> **What you will do**:
For the data below, give again exactly the lines from the one containing "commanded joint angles" through the one containing "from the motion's", both ends included, and no others.

___ Records for this task

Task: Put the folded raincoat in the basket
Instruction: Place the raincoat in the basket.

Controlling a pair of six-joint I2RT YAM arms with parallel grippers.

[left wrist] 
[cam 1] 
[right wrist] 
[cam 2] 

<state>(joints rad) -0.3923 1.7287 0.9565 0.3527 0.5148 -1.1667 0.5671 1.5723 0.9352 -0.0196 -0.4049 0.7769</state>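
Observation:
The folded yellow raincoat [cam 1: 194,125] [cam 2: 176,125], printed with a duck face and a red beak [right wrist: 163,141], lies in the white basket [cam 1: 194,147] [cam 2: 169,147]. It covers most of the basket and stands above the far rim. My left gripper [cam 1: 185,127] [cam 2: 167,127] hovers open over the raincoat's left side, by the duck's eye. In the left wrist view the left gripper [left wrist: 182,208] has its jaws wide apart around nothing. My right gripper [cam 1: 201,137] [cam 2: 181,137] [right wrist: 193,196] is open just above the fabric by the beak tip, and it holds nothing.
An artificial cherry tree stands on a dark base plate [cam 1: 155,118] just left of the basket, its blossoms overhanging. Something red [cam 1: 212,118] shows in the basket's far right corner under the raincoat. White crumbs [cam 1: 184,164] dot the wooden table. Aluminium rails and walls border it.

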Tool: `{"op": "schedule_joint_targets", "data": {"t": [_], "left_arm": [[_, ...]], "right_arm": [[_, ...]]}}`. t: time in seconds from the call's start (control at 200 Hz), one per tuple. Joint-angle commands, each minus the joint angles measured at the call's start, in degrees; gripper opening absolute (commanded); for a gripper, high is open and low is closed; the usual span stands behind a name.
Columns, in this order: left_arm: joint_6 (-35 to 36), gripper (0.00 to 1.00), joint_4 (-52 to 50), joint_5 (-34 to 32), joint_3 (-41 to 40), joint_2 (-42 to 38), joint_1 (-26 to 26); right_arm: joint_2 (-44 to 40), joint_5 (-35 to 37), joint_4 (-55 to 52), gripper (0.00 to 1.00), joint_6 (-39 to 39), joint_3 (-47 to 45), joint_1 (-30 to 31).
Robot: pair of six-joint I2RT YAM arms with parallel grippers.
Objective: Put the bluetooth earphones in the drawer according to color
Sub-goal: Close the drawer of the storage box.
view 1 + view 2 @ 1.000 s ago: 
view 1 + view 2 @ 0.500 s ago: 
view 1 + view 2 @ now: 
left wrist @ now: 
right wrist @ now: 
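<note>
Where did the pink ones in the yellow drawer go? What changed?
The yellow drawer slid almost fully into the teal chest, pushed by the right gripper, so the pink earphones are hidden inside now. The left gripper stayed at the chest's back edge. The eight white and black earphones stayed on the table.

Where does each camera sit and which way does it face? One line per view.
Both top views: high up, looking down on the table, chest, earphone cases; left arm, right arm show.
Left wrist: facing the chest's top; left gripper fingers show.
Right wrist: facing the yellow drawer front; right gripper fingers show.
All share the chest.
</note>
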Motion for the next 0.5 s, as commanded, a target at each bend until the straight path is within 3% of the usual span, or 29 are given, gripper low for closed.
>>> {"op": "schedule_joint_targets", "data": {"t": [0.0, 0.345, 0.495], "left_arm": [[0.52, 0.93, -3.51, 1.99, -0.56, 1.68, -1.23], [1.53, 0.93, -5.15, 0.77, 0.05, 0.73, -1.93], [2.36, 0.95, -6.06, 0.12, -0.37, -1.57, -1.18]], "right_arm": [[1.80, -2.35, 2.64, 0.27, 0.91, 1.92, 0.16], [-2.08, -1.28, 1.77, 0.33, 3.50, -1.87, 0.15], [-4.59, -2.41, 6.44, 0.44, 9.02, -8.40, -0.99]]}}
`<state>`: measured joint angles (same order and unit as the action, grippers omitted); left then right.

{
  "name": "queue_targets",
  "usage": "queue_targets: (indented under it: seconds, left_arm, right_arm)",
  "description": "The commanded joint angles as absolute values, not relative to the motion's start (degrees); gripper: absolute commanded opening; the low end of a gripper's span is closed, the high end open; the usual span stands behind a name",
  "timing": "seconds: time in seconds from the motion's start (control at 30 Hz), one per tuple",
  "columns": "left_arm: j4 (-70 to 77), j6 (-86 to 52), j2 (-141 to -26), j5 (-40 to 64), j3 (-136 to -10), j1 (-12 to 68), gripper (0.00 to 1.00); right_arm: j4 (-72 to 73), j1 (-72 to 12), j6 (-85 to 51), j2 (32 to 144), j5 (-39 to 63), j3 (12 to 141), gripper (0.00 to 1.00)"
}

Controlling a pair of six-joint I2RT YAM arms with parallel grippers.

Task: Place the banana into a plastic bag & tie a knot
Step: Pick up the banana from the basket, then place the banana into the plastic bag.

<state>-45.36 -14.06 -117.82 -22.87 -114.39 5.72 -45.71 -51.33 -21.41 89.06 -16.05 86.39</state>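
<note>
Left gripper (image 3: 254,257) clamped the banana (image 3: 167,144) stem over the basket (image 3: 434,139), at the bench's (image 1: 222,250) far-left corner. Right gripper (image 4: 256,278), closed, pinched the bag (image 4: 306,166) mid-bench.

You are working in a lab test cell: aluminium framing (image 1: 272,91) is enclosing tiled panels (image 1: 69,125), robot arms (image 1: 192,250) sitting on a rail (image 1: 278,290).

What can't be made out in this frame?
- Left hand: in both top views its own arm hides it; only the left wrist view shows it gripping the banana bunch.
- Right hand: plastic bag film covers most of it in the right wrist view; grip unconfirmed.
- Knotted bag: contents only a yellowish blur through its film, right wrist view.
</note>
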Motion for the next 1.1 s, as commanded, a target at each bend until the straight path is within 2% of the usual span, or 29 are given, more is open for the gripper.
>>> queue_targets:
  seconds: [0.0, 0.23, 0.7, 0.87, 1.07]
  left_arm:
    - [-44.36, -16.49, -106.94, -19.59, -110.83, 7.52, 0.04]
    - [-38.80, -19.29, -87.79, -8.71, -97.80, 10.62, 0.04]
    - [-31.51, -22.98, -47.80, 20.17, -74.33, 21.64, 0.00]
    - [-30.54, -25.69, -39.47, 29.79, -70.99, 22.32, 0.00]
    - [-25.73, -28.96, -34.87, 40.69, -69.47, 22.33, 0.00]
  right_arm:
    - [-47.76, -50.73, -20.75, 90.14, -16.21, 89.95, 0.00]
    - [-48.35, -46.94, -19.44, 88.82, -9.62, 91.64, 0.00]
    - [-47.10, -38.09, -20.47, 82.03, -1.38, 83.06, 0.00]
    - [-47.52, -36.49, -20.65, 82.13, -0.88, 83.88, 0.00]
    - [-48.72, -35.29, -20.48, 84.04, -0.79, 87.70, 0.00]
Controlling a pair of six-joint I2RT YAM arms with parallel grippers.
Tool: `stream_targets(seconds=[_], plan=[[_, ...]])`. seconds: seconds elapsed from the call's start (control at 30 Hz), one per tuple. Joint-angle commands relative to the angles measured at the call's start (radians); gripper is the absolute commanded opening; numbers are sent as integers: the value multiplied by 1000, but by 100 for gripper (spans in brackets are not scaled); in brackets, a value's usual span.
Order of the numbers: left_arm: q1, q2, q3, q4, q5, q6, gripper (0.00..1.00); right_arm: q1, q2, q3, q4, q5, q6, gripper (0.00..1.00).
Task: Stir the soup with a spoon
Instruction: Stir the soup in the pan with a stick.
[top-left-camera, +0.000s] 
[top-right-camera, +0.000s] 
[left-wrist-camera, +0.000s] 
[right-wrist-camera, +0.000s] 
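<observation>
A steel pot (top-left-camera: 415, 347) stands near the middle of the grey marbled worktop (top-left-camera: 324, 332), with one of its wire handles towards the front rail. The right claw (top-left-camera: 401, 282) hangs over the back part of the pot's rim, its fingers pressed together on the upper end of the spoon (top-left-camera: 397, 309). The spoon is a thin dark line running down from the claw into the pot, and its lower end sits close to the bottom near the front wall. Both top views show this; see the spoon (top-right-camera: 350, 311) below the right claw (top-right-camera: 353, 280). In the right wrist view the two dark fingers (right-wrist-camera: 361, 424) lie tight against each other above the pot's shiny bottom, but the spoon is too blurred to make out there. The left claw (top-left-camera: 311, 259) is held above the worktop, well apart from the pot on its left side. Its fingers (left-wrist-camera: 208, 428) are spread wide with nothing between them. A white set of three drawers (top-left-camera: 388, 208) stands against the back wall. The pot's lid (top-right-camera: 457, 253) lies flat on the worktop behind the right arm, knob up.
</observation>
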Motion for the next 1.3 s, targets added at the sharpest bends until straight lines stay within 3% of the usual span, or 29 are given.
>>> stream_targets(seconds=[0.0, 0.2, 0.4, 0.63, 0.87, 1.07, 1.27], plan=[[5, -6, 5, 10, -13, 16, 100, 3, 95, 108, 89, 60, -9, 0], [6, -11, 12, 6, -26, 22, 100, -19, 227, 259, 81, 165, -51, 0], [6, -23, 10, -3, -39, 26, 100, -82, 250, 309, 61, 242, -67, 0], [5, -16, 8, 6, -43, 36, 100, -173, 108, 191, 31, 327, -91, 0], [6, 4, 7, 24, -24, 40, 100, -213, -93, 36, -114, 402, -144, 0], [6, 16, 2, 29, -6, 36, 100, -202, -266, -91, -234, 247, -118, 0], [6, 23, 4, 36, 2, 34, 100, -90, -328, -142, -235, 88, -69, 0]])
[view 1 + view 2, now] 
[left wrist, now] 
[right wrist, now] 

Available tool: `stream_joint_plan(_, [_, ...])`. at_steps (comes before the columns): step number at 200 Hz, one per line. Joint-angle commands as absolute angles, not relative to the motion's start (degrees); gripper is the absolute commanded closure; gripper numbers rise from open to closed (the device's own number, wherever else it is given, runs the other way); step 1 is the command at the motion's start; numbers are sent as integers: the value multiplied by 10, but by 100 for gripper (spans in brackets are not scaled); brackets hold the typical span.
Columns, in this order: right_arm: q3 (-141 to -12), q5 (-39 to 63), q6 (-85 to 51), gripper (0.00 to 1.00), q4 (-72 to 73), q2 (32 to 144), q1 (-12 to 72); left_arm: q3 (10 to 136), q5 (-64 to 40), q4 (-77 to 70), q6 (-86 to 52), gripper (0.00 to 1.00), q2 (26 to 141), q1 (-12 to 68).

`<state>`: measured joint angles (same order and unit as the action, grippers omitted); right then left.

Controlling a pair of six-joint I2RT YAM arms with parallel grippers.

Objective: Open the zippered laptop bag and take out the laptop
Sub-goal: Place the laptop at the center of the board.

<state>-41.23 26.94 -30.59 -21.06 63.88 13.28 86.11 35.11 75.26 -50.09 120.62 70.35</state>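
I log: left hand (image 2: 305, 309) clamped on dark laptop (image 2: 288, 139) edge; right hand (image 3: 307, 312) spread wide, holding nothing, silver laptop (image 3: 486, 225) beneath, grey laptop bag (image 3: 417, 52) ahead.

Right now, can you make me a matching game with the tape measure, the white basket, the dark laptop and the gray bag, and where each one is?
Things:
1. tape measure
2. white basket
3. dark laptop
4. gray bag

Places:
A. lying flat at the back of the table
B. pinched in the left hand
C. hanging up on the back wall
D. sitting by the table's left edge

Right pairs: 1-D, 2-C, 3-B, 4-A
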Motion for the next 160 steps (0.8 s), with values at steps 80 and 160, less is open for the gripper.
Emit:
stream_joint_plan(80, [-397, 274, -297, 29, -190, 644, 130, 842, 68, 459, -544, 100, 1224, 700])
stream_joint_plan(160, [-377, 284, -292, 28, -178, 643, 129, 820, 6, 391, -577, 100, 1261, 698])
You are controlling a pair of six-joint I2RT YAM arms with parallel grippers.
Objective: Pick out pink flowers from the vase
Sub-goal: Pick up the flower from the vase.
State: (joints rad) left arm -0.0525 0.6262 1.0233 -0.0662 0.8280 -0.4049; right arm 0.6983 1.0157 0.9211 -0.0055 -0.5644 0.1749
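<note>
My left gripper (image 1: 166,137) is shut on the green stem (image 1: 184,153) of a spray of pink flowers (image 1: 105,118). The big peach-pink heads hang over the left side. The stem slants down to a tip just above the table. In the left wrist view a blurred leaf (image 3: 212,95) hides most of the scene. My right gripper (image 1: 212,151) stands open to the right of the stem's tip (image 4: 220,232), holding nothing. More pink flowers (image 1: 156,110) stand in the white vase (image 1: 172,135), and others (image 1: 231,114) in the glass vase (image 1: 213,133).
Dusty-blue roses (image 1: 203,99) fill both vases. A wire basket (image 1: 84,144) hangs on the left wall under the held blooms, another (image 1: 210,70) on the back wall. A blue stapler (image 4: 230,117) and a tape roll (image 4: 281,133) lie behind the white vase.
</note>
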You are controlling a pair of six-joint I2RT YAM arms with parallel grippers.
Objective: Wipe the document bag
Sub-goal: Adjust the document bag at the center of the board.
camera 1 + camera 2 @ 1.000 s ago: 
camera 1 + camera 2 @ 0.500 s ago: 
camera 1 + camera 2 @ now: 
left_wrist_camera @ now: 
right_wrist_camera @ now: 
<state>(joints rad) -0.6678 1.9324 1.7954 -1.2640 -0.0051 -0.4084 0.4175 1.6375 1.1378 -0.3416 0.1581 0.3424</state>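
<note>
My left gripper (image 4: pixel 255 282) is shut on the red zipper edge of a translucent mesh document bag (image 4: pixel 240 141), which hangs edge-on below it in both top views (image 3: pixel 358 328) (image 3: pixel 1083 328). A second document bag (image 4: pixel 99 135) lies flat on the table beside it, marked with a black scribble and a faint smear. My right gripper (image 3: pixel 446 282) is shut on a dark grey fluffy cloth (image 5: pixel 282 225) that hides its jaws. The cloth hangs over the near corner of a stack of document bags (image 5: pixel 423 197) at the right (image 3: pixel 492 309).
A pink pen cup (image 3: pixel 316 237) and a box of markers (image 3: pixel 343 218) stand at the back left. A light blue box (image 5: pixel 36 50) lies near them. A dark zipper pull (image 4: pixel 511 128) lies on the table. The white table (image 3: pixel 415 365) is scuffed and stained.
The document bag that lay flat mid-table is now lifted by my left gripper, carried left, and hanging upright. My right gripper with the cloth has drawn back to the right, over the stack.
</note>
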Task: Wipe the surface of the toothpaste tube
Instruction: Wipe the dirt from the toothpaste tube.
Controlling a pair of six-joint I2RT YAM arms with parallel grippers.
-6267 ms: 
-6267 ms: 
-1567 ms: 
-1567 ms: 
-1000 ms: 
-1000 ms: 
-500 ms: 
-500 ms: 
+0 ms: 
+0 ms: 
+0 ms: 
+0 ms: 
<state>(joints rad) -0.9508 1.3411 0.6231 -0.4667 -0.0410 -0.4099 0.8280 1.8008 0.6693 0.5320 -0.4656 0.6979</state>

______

> **Solution for this problem**:
  "description": "The commanded joint angles as absolute values, not relative to the motion's start (degrees); gripper: absolute commanded opening; the low end of a gripper's span is closed, the high end open; the usual span stands behind a name",
  "timing": "seconds: time in seconds from the motion's start (control at 30 Hz), one per tuple",

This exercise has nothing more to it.